**Work to be completed:** Among the lines of data below, reproduce only those from the one with "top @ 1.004" through the one with "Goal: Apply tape", exactly as they stand, both ends included.

===============

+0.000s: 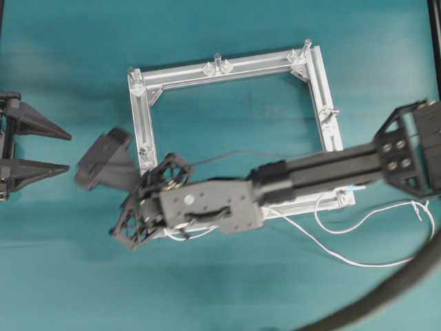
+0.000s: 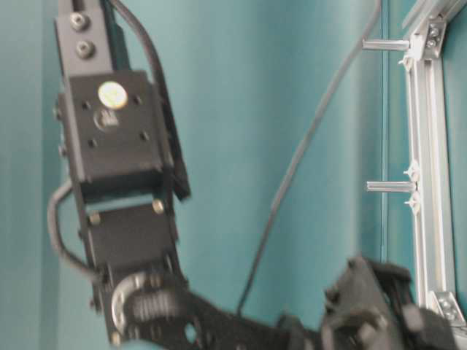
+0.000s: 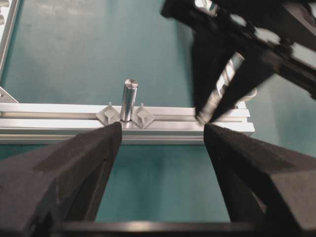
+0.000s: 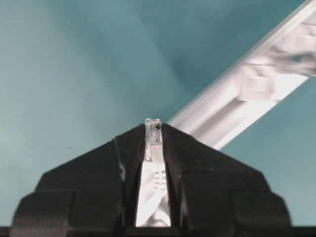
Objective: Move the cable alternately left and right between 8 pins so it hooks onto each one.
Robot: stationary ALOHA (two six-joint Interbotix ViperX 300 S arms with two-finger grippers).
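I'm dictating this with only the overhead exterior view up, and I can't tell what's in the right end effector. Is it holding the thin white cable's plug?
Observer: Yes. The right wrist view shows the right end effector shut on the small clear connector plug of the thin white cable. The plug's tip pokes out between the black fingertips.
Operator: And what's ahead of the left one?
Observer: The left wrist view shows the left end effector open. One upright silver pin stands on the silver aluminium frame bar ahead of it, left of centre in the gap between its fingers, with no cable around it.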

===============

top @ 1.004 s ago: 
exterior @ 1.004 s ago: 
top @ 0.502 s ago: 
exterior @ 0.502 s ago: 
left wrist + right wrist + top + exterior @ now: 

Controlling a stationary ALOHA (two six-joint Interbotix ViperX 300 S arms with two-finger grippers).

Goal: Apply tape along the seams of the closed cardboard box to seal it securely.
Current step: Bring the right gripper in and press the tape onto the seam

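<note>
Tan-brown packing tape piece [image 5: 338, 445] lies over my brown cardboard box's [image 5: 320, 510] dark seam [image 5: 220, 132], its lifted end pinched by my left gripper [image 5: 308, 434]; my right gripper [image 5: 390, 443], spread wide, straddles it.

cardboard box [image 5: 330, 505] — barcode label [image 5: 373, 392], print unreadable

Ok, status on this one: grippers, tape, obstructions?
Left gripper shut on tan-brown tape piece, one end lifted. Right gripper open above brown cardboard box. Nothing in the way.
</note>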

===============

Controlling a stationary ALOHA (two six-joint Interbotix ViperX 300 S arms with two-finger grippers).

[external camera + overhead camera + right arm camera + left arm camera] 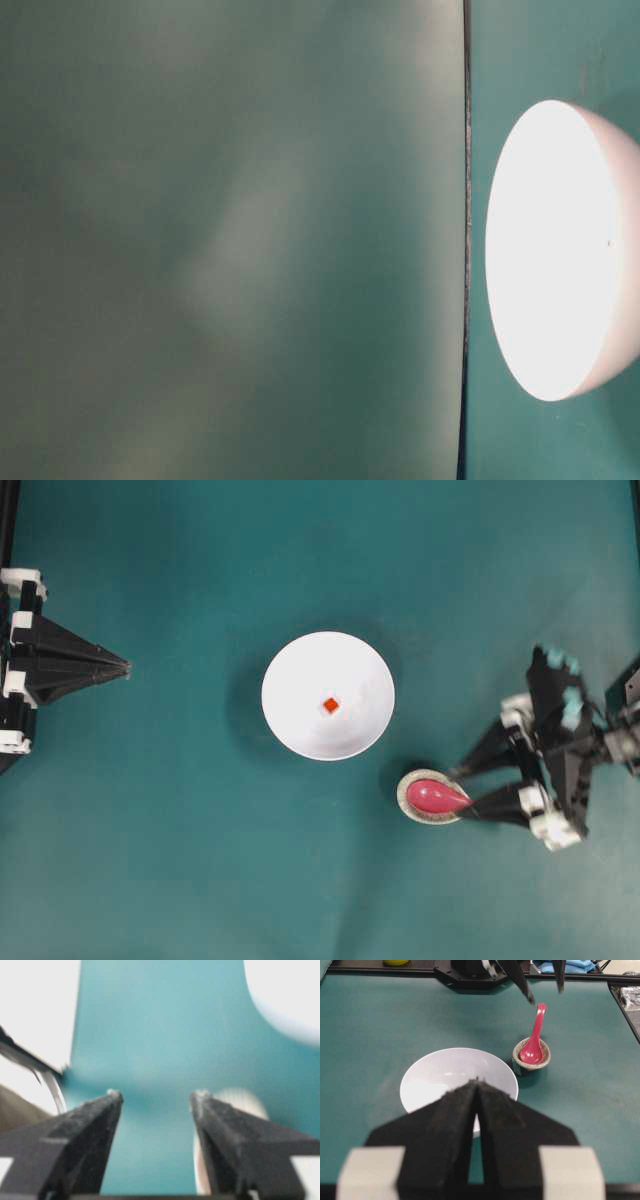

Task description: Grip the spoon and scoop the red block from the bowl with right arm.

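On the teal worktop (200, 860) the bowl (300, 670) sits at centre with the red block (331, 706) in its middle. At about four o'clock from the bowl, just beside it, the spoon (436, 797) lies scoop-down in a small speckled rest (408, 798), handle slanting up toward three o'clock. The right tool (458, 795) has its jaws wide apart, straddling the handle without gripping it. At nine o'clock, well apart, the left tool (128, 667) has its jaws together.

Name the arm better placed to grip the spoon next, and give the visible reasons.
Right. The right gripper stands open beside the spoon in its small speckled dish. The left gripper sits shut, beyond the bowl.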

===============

**Result below:**
top @ 1.004 s ago: 
exterior @ 1.004 s ago: 
top @ 0.502 s ago: 
exterior @ 0.502 s ago: 
left wrist + right wrist + top + exterior @ now: 

Controlling a stationary ALOHA (two six-joint Interbotix ViperX 300 S arms with two-finger grippers).

Goal: Apply tape along the seams of the closed cardboard box to seal it securely.

Above is the complete output.